** What you have to do **
Among the entries below, tally the lines that include "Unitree", and give the number alone.
====== Records provided ======
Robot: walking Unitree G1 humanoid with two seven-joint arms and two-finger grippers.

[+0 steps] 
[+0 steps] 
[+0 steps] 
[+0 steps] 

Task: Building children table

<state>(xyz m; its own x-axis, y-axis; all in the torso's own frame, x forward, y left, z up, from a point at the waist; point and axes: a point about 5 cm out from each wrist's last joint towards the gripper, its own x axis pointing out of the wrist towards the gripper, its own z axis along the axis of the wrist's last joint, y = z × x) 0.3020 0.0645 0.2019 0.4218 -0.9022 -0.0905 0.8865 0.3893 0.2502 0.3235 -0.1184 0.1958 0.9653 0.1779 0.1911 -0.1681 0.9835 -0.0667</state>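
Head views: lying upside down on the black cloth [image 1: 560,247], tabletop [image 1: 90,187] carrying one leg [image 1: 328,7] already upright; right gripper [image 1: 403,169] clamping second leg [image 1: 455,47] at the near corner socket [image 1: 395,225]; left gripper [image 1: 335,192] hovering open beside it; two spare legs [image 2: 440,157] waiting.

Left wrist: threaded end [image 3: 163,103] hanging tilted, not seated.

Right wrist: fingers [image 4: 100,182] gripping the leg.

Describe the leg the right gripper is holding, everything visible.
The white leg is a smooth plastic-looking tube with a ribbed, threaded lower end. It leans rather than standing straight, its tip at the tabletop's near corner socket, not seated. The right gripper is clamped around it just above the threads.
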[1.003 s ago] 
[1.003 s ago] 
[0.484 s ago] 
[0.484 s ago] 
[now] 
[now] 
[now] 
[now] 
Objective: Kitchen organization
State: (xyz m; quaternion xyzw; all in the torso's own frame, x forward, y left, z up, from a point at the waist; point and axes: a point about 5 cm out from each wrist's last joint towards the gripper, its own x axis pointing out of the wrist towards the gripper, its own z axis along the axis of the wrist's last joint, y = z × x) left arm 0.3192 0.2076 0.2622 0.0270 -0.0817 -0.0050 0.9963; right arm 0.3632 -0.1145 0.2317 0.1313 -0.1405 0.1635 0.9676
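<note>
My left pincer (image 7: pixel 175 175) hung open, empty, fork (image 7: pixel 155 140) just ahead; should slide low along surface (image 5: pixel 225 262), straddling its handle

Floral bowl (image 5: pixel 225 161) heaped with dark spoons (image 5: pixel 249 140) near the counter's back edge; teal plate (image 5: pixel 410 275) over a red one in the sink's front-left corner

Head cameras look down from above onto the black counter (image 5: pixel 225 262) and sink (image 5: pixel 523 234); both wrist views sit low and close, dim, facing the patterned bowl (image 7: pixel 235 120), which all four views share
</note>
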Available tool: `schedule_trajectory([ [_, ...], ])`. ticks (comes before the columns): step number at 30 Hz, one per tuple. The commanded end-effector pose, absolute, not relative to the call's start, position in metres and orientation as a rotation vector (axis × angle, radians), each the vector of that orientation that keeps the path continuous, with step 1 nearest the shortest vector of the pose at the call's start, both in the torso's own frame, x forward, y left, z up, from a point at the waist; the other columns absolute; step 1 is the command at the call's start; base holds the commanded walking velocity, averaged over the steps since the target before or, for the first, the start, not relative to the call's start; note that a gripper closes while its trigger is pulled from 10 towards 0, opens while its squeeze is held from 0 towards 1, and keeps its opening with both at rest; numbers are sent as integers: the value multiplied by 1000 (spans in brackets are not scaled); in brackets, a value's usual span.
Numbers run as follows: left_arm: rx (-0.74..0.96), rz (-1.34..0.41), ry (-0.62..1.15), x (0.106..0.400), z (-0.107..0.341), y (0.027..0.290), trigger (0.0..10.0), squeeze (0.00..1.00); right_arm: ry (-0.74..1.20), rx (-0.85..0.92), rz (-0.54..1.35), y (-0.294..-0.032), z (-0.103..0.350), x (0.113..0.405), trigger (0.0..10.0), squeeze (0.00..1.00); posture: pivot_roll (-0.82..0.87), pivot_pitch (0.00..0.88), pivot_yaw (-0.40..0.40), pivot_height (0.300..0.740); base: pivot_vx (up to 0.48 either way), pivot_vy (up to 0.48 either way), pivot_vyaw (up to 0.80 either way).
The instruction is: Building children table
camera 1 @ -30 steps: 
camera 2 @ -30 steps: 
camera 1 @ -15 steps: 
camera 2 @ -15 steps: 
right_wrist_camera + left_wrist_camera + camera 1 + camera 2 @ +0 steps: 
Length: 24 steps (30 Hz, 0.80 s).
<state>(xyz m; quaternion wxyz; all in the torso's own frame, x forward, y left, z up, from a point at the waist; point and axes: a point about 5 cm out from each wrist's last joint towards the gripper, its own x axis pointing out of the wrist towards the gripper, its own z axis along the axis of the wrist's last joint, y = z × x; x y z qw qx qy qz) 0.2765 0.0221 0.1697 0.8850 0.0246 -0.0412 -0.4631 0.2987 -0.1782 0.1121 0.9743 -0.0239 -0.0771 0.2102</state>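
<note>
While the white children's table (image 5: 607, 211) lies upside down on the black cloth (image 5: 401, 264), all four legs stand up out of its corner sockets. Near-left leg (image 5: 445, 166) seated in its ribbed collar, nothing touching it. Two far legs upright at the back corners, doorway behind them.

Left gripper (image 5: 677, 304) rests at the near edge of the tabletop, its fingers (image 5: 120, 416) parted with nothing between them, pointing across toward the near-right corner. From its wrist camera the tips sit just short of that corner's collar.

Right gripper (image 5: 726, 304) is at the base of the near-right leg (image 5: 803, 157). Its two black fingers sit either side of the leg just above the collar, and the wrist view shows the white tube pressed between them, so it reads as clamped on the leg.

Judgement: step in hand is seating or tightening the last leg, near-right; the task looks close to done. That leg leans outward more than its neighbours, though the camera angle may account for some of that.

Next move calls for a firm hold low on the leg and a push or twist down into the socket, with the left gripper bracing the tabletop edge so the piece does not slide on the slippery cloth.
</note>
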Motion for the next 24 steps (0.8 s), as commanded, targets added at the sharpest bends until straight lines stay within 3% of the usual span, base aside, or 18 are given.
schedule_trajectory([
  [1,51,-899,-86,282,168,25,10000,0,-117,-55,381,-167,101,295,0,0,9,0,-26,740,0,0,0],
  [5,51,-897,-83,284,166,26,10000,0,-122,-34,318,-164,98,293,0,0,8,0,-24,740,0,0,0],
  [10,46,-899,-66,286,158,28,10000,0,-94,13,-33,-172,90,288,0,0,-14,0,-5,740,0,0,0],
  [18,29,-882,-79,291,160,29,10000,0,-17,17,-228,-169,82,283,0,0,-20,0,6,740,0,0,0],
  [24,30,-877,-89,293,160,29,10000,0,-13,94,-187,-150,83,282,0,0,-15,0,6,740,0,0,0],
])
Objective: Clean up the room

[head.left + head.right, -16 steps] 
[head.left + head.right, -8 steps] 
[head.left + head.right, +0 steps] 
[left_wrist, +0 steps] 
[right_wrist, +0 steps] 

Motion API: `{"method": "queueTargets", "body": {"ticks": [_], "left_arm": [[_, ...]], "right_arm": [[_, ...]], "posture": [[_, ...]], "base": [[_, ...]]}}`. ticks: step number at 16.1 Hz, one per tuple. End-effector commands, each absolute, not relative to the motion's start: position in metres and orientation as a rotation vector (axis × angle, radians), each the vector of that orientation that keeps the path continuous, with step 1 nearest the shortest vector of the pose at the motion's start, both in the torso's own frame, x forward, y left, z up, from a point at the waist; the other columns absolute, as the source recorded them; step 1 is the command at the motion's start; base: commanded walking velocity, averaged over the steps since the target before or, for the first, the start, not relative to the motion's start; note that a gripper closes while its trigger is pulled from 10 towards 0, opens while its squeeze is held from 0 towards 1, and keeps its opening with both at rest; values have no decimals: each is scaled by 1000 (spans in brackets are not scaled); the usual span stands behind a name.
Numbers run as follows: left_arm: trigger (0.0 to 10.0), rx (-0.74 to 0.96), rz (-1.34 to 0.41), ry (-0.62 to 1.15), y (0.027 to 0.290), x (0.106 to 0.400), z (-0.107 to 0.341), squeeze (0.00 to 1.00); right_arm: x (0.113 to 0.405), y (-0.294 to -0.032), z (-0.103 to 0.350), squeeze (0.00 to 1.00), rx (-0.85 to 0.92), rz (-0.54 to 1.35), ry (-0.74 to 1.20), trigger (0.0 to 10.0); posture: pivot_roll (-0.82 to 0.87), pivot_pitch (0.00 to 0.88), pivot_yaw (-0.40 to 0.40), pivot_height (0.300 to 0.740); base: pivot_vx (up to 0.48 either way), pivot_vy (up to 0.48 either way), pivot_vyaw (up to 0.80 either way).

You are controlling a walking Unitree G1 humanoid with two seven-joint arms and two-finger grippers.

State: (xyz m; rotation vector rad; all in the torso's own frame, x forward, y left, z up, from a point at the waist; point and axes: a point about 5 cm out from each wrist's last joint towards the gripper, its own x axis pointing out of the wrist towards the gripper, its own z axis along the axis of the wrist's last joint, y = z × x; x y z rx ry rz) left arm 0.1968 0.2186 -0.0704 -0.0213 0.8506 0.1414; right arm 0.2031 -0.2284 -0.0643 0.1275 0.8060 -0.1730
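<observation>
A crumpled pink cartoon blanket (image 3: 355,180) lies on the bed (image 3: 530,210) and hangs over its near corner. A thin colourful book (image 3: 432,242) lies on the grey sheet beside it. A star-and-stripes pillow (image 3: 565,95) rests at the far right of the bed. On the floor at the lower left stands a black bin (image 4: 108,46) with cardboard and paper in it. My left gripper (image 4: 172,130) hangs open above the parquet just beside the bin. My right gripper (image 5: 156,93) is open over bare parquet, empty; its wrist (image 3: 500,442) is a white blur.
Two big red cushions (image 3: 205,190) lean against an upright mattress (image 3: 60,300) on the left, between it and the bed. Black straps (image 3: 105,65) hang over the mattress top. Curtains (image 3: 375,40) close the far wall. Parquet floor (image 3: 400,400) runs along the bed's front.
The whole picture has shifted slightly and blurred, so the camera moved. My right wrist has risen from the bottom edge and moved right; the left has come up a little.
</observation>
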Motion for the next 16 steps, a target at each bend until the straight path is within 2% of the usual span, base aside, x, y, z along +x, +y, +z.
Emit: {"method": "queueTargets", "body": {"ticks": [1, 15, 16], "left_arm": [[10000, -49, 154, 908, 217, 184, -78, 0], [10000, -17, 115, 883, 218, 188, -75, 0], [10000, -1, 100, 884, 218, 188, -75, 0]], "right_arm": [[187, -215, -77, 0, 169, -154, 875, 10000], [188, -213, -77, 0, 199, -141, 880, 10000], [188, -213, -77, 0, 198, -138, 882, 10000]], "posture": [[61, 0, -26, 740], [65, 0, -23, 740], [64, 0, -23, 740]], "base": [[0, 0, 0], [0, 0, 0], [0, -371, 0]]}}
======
** Exercise answer **
2